GSoC 2017: Introduction

I’ve been selected for Google Summer of Code 2017 to work with the Performance Co-Pilot (PCP) organisation. My project involves building from scratch a Memory Mapped Values (MMV) instrumentation library for Rust. I will be mentored by Josh Stone, Suyash Verma, and Ryan Doyle. This blog will document my progress each week for the next four months.

What is MMV instrumentation?

An important step in instrumentation a process is reporting certain insightful metrics related to it’s execution. These metrics (from potentially several processes) can then be collected, archived, and analysed by a separate process (usually a daemon). PCP provides a whole suite of tools to do just that.

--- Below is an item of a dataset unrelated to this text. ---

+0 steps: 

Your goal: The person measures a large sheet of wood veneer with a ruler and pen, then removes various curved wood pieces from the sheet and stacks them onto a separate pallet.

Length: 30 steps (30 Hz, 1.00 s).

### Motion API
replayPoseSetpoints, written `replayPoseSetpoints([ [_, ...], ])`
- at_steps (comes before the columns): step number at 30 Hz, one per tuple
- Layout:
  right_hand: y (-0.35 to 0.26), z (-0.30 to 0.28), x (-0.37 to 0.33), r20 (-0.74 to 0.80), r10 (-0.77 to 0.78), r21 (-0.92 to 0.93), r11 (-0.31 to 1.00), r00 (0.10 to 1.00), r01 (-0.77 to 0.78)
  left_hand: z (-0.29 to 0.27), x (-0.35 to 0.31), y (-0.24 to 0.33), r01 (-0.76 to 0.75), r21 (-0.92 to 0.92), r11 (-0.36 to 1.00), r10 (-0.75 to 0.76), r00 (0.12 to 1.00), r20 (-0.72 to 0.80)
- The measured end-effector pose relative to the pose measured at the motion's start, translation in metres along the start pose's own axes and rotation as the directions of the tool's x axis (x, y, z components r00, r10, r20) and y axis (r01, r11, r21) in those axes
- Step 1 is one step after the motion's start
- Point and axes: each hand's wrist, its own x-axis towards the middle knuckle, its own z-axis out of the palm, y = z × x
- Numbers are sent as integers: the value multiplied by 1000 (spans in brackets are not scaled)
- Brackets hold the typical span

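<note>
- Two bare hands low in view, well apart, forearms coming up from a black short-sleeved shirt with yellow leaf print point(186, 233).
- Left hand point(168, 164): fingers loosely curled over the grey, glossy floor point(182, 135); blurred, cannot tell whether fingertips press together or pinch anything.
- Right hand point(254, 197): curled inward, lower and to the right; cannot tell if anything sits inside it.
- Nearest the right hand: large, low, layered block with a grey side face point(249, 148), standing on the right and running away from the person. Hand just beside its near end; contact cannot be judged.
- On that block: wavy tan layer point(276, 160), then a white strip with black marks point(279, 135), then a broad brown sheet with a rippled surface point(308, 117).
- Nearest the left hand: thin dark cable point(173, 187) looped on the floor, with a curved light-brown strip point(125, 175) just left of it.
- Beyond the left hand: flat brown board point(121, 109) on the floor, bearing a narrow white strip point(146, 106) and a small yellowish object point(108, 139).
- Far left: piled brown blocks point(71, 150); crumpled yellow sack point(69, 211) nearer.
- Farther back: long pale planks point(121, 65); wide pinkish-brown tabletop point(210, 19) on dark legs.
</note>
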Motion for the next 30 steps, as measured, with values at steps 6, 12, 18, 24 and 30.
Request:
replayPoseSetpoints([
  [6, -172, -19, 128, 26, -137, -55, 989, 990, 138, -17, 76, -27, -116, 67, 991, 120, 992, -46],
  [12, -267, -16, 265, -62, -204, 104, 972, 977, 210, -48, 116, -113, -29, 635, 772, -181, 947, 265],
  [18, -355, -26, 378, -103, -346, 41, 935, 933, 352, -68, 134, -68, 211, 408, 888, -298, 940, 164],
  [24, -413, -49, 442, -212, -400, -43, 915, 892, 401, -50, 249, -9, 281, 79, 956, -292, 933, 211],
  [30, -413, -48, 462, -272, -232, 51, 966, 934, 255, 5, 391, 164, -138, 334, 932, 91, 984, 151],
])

If we were designing a method for reporting metrics to a daemon, we might initially consider using Inter-process Communication or Unix domain sockets dto pass data between two given processes. However, that would involve much overhead because of several context-switches between the user-space processes and kernel-space in-between for every call to transfer data. That would negatively impact the performance of the process being instrumented, and might render certain metrics obsolete after they’ve been reported.

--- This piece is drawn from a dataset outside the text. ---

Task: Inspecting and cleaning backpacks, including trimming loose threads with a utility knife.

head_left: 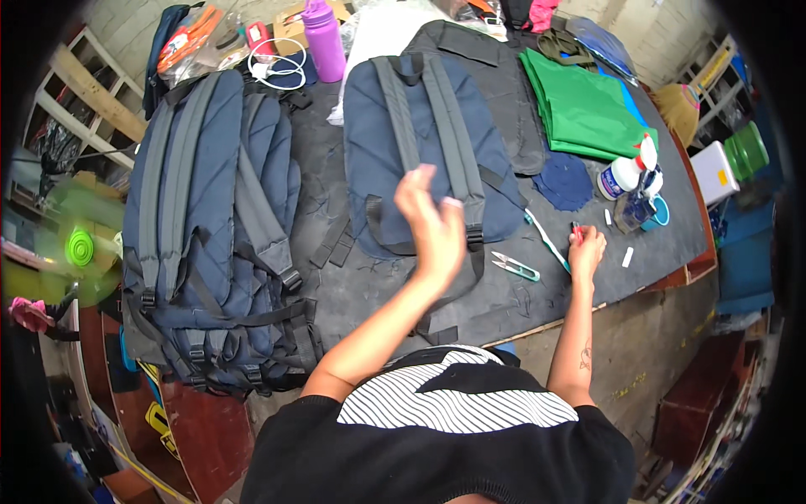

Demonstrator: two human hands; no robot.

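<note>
A navy backpack [495, 168] lies with its grey shoulder straps facing up on the dark table in front of me. My left hand [432, 225] is raised over its lower part, fingers apart and nothing in them. Toward the right, my right hand [588, 250] is closed around a small red thing [576, 228] with a dark end; its kind is mostly hidden by the fingers. Beside that hand lies a white toothbrush [550, 245] with teal bristles. Thread snips [515, 266] with green handles rest between the backpack and the right hand.
Several navy backpacks [185, 185] are piled at the left. Far along the table stand a purple bottle [323, 42] and folded green fabric [579, 105]. At the right are a spray bottle [621, 175], a teal cup [657, 212] and a navy cloth piece [562, 181].
</note>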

However, the method PCP uses to report metrics involves much less overhead. It mandates that the instrumented process share some of it’s virtual memory address space with the daemon process using a memory-mapped file. This shared address space would contain the relevant metrics stored in a structured binary format known as MMV, whose formal spec can be found here. When the instrumented process wishes to update some its metrics, it simply writes that data to the shared address space, and the daemon process reads from it whenever it wishes. No explicit communication or synchronisation is involved. The actual “reporting” literally just comes down a bunch of MOV instructions in assembly.

Why Rust?

Currently, libraries for MMV instrumentation exist in C, Python, Java, and Go. Rust is about the same age as Go, and about as popular too. I feel it gets a lot more love simply because of what it promises and delivers: memory safety without a garbage collector, zero-cost abstractions (think functional), data-race detection at compile time, and C-like performance. Couple that with a great tooling system, and a great, great community, it’s probably safe to bet on it’s success. Plus, because it’s still new, there’s lots of opportunity to make something the “standard” in the ecosystem.

Final Note

Completing this project will benefit PCP by expanding it’s extensive framework of performance analysis tools to the Rust ecosystem, will provide the Rust ecosystem an efficient library for instrumenting applications with production-ready tools. And it’ll also provide me with a great summer filled with tons of coding and learning (and some sweet cash too :P).